**What to produce:** Please retype the material beneath this task exactly, starting with its first line and finishing with the line containing "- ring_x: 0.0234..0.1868".

──────────

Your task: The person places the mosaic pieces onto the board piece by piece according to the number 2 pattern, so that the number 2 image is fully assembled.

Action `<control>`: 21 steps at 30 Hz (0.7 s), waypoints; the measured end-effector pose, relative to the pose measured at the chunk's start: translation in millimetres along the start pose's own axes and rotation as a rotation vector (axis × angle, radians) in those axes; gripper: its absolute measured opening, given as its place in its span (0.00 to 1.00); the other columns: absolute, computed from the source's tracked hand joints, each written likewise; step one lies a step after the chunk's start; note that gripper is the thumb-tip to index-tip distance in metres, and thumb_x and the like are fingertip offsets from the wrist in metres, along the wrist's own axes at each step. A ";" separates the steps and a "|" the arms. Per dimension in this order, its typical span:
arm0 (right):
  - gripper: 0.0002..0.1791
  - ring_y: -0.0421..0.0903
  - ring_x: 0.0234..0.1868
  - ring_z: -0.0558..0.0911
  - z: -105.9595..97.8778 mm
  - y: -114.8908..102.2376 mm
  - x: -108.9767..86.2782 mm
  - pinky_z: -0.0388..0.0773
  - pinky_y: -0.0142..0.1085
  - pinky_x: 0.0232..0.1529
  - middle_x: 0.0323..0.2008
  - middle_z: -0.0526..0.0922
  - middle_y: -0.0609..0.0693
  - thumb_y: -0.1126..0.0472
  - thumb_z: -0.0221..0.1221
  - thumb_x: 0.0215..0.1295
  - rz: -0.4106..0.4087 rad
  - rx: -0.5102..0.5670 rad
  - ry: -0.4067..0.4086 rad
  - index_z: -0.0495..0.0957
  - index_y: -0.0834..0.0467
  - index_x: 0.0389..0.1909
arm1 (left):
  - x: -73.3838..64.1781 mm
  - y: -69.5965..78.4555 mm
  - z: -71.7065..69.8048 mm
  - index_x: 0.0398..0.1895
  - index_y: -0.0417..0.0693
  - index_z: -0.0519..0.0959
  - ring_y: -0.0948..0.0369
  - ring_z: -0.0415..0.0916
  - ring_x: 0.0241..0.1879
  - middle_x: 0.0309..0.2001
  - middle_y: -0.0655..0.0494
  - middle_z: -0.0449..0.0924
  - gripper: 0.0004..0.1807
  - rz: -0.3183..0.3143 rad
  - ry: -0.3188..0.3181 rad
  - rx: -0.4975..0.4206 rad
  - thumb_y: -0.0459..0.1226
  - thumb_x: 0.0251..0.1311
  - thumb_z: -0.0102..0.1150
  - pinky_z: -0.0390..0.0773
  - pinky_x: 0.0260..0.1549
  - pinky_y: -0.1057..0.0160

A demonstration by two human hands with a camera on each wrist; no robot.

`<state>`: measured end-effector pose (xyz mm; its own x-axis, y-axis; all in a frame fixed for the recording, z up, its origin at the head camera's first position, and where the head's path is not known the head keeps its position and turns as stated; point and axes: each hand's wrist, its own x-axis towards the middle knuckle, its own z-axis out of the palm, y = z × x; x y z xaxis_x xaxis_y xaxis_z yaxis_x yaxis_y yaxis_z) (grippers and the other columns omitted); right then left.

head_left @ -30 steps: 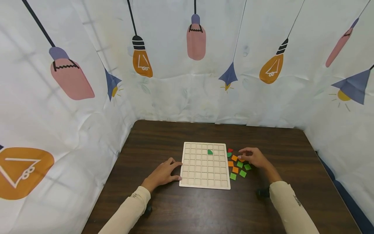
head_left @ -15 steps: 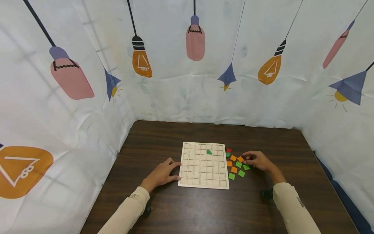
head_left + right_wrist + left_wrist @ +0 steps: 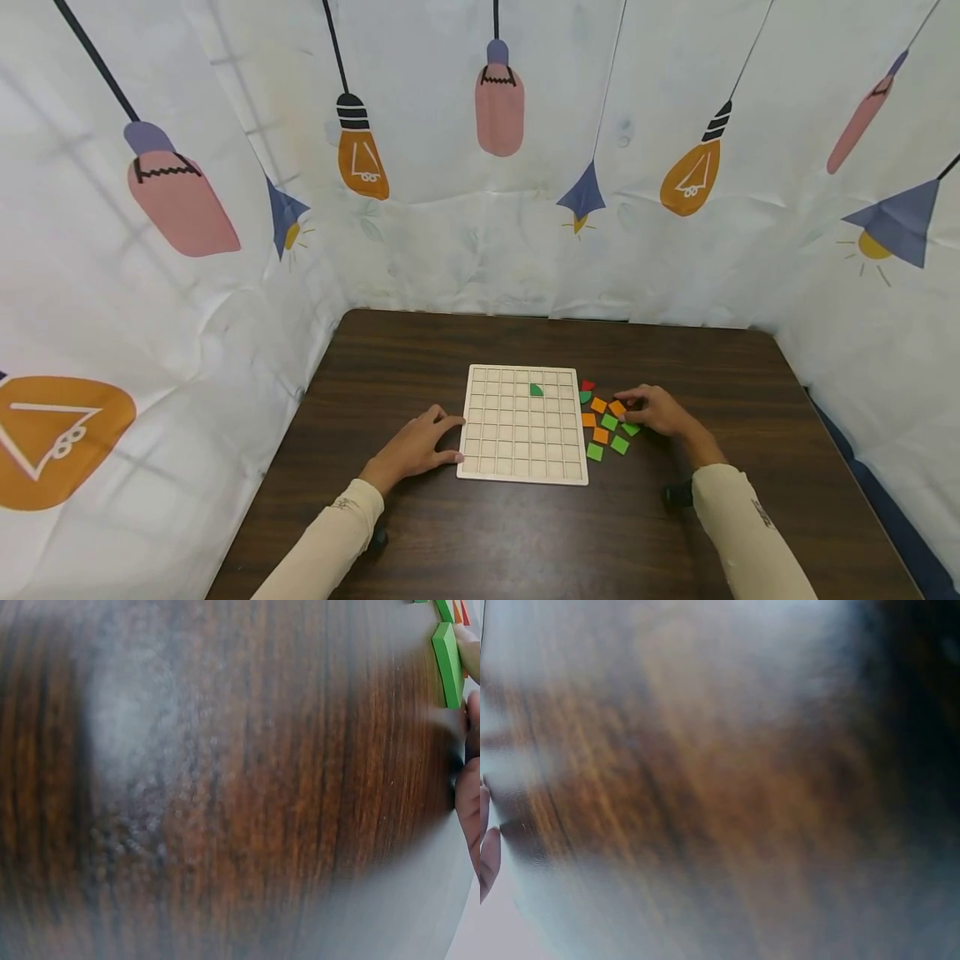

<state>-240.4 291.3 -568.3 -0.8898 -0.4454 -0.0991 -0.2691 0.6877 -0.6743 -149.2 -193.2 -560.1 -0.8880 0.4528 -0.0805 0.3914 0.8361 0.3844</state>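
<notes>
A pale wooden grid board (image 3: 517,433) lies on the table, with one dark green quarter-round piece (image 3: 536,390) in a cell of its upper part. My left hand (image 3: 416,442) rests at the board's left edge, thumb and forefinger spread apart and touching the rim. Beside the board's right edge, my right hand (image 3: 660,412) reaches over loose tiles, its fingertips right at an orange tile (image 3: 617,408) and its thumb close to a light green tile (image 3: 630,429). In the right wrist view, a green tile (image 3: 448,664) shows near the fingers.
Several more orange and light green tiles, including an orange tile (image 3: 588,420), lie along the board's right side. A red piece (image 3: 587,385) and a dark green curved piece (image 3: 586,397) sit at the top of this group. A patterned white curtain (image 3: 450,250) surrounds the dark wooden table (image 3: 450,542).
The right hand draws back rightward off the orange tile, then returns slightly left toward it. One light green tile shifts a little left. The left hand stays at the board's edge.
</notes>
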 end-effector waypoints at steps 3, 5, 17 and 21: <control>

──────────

**Response:**
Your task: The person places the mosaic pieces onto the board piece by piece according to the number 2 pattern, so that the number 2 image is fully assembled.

Action `<control>`: 21 steps at 30 Hz (0.7 s), waypoints; the measured end-effector pose, relative to the pose measured at the chunk's start: translation in millimetres along the start pose's own axes and rotation as a rotation vector (axis × angle, radians) in those axes; gripper: its absolute measured opening, given as its place in its span (0.00 to 1.00); the other columns: absolute, computed from the source's tracked hand joints, each written likewise; step one lies a step after the chunk's start; note that gripper is the thumb-tip to index-tip distance in metres, and thumb_x and the like are fingertip offsets from the wrist in metres, along the wrist's own axes at each step. A ";" separates the steps and a "|" the arms. Per dimension in this order, its typical span:
arm0 (right):
  - gripper: 0.0002..0.1791
  - ring_y: -0.0421..0.0903
  - ring_x: 0.0234..0.1868

The exercise has been finished.